R: Cross-validation for CGEInfo

cv.CGEInfo {GEInfo}

R Documentation

Cross-validation for CGEInfo

Description

Does k-fold cross-validation for CGEInfo, returns the estimation results at best tunings, and produces a heatmap for the identification results.

Usage

cv.CGEInfo(
  E,
  G,
  Y,
  family,
  nfolds = 3,
  xi = 6,
  epsilon = 0,
  max.it = 500,
  thresh = 0.001,
  criterion = "BIC",
  lam1 = NULL,
  lam2 = NULL,
  S_G = NULL,
  S_GE = NULL
)

Arguments

`E`	Observed matrix of E variables, of dimensions n x q.
`G`	Observed matrix of G variables, of dimensions n x p.
`Y`	Response variable, of length n. Quantitative for family="gaussian", or family="poisson" (non-negative counts). For family="binomial" should be a factor with two levels.
`family`	Model type: one of ("gaussian", "binomial", "poisson").
`nfolds`	Number of folds. Default is 3. Although nfolds can be as large as the sample size n (leave-one-out CV), it is not recommended for large datasets. Smallest value allowable is nfolds=3. See Details.
`xi`	Tuning parameter of MCP penalty. Default is 6.
`epsilon`	Tuning parameter of Ridge penalty which shrinks the coefficients having prior information. Default is 0.
`max.it`	Maximum number of iterations (total across entire path). Default is 500.
`thresh`	Convergence threshold for group coordinate descent algorithm. The algorithm iterates until the change for each coefficient is less than thresh. Default is 1e-3.
`criterion`	Criterion used for cross-validation. Currently five options: MSE, AIC, BIC, EBIC, GCV. Default is BIC. See Details.
`lam1`	A user supplied lambda1 sequence. Typical usage is to have the program compute its own lambda1 sequence. Supplying a value of lam1 overrides this. Default is lam1=NULL.
`lam2`	A user supplied lambda2 sequence. Default is lam2=NULL. Typical usage is to have the program compute its own lambda2 sequence. Supplying a value of lam2 overrides this. Default is lam2=NULL.
`S_G`	A user supplied vector, denoting the subscript of G variables which have prior information. Default is NULL. See Details.
`S_GE`	A user supplied matrix, denoting the subscript of G-E interactions which have prior information. The first and second columns of S_GE represent the subscript of G variable and the subscript of E variable, respectively. For example, S_GE = matrix( c(1, 2), ncol = 2), indicating that the 1st G variable and the 2nd E variables have an interaction effect on Y. Default is NULL. If both S_G and S_GE are NULL, no prior information is incorporated in the model, in which case this function realizes GEsgMCP approach. See Details.

Details

The function calls CGEInfo nfolds times, each time leaving out 1/nfolds of the data. The cross-validation error is based on the user given "criterion". cv.CGEInfo supports to construct two methods: GEInfo and GEsgMCP, depending on whether S_G and S_GE are NULL. When either S_G or S_GE is not NULL, CGEInfo approach is realized, which completely trusts the prior information. Otherwise, GEsgMCP approach is constructed, in which no prior information is incorporated.

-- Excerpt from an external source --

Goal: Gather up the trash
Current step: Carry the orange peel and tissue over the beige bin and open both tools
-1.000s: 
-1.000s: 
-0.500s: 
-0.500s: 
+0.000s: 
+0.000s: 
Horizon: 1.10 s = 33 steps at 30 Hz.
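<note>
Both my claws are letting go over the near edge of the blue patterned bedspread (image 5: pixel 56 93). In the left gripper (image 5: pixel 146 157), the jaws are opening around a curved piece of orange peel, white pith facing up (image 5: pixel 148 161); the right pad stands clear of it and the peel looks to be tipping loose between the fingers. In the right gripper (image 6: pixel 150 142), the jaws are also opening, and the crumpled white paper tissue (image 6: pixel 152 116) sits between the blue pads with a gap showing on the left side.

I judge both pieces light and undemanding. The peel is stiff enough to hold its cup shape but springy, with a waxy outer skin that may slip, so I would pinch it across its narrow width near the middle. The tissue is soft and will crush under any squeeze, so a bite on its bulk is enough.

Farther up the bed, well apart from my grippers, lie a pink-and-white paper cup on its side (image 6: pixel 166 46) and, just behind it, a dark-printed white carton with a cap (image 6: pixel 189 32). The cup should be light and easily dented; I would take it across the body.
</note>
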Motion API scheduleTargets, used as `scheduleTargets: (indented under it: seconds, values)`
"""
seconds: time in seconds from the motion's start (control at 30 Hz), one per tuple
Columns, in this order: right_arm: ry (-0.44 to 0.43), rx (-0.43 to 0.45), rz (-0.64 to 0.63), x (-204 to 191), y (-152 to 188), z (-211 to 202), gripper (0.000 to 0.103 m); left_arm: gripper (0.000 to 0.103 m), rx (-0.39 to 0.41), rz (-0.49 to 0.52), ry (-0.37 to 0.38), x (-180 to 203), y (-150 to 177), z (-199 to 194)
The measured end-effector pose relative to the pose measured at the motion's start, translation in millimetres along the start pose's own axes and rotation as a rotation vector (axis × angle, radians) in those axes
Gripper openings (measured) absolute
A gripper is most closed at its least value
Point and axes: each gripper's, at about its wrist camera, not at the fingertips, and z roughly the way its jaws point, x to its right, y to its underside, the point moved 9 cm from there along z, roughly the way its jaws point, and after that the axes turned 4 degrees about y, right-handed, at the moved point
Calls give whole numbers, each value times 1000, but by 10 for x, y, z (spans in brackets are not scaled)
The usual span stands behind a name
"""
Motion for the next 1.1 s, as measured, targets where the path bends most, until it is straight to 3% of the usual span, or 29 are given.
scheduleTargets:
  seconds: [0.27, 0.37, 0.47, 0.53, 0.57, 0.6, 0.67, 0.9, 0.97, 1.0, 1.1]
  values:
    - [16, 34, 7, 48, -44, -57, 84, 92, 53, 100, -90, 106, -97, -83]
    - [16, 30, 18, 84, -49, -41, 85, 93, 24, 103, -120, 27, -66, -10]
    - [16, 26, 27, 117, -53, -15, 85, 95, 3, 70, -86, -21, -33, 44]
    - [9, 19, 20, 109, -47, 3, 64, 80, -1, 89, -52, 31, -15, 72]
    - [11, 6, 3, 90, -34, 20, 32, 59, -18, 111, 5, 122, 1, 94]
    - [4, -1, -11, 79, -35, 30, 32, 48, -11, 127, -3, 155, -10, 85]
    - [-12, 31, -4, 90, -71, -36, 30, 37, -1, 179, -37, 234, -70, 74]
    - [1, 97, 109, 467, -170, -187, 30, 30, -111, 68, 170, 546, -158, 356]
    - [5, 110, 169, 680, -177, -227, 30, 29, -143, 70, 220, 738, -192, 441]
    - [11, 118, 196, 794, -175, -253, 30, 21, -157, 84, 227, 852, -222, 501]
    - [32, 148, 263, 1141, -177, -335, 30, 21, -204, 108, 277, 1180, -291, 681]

In order to select the optimal tunings, there are five criteria available, which are MSE, AIC, BIC, GCV, and EBIC. Let L be the loss function of the model, MSE=L, AIC=2L+2df, BIC=2L+ln(n)df, GCV=2L/(1-df/n)^2, and EBIC=2L+ln(n)df + 2df ln(nvar) (1-ln(n)/(2ln(nvar))). In most cases, BIC is a good choice. In the case of high dimension, EBIC criterion is recommended first, which has demonstrated satisfactory performance in high-dimensional studies.

Value

An object of class "GEInfo" is returned, which is a list with the ingredients of the cross-validation fit.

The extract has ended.